Opioid and GABAB receptors differentially couple to an adenylyl cyclase/protein kinase A downstream effector after chronic morphine treatment

Abstract

Opioids are intensely addictive, and cessation of their chronic use is associated with a highly aversive withdrawal syndrome. A cellular hallmark of withdrawal is an opioid sensitive protein kinase A-dependent increase in GABA transporter-1 (GAT-1) currents in periaqueductal gray (PAG) neurons. Elevated GAT-1 activity directly increases GABAergic neuronal excitability and synaptic GABA release, which will enhance GABAergic inhibition of PAG output neurons. This reduced activity of PAG output neurons to several brain regions, including the hypothalamus and medulla, contributes to many of the PAG-mediated signs of opioid withdrawal. The GABAB receptor agonist baclofen reduces some of the PAG mediated signs of opioid withdrawal. Like the opioid receptors the GABAB receptor is a Gi/Go coupled G-protein coupled receptor. This suggests it could be modulating GAT-1 activity in PAG neurons through its inhibition of the adenylyl cyclase/protein kinase A pathway. Opioid modulation of the GAT-1 activity can be detected by changes in the reversal potential of opioid membrane currents. We found that when opioids are reducing the GAT-1 cation conductance and increasing the GIRK conductance the opioid agonist reversal potential is much more negative than E k . Using this approach for GABAB receptors we show that the GABAB receptor agonist, baclofen, does not couple to inhibition of GAT-1 currents during opioid withdrawal. It is possible this differential signaling of the two Gi/Go coupled G-protein coupled receptors is due to the strong compartmentalization of the GABAB receptor that does not favor signaling to the adenylyl cyclase/protein kinase A/GAT-1 pathway. This highlights the importance of studying the effects of G-protein coupled receptors in native tissue with endogenous G-protein coupled receptors and the full complement of relevant proteins and signaling molecules. This study suggests that baclofen reduces opioid withdrawal symptoms through a non-GAT-1 effector.

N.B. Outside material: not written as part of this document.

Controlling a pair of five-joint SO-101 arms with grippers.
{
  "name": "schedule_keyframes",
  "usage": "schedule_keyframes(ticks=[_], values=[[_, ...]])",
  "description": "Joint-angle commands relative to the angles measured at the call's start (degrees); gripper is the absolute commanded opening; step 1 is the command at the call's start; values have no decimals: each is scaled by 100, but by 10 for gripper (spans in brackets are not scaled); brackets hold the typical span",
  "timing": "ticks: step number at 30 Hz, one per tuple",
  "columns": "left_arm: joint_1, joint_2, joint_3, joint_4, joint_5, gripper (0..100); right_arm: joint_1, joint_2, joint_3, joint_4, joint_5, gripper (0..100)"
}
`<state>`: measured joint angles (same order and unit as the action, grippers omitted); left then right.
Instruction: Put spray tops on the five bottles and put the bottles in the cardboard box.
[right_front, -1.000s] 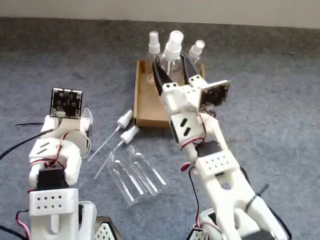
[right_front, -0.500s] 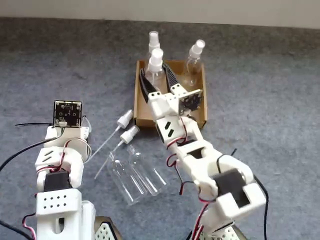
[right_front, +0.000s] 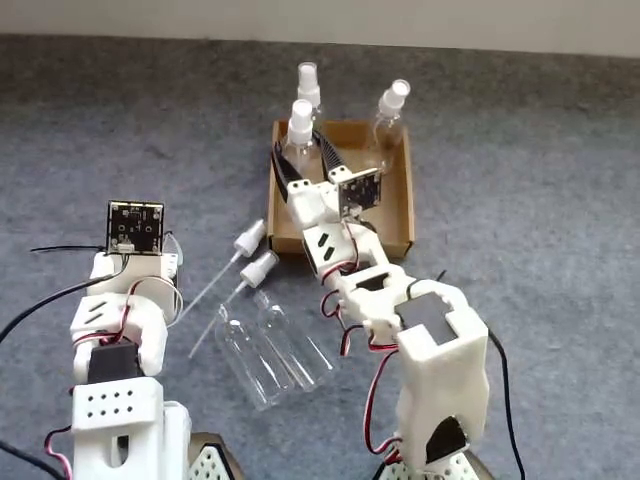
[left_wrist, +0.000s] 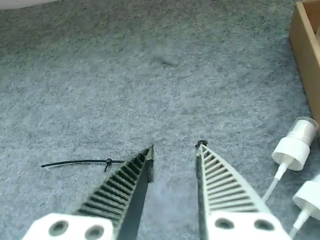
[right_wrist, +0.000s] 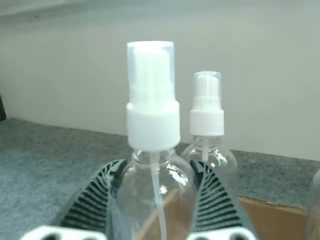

Keywords: GABAB receptor; GAT-1; opioid; periaqueductal gray; withdrawal.

Figure 1

Opioid receptors simultaneously couple to a potassium conductance and a GAT-1 conductance. (A) Example trace of currents from a neuron voltage clamped at −56 mV (drug superfusion shown by bars). MENK (30 μM) induced an outward current in neuron from a morphine-treated mouse. (B,C) Currents produced by voltage steps from −56 mV to −136 mV in −10 mV increments in a neuron from (B) a vehicle-treated mouse and (C) a morphine-treated mouse before (left) and during MENK (30 μM) application (right). (D) Subtracted current-voltage relationships for MENK (current in MENK—current during control conditions). Reversal potentials were determined at the point where they cross the abscissa. The MENK current reversed polarity near E_K in neurons from vehicle-treated (n = 4), but not in neurons from morphine-treated mice (n = 5).

Figure 2

GABA_B receptors do not couple to a GAT-1 conductance. (A) Example trace of currents from a neuron voltage clamped at −56 mV (drug superfusion shown by bars). Baclofen (10 μM) induced an outward current in a neuron from a morphine-treated mouse. (B,C) Currents produced by voltage steps from −56 mV to −136 mV in −10 mV increments in a neuron from (B) a vehicle-treated mouse and (C) a morphine-treated mouse before (left) and during baclofen (10 μM) application (right). (D) Subtracted current-voltage relationships for baclofen (current in baclofen–current during control conditions). Reversal potentials were determined at the point where they cross the abscissa. The baclofen current reversed polarity near E_Kin neurons from vehicle-treated (n = 8), and morphine-treated mice (n = 17). (E) Reversal potential of the MENK and baclofen-induced currents in cells from vehicle-treated and chronic morphine-treated mice. Arrows indicate that the average current did not reverse polarity at the most negative potential that could be tested (−136 mV). The number of neurons is shown beside the bar. ^*P-value of 0.034, Students t-test.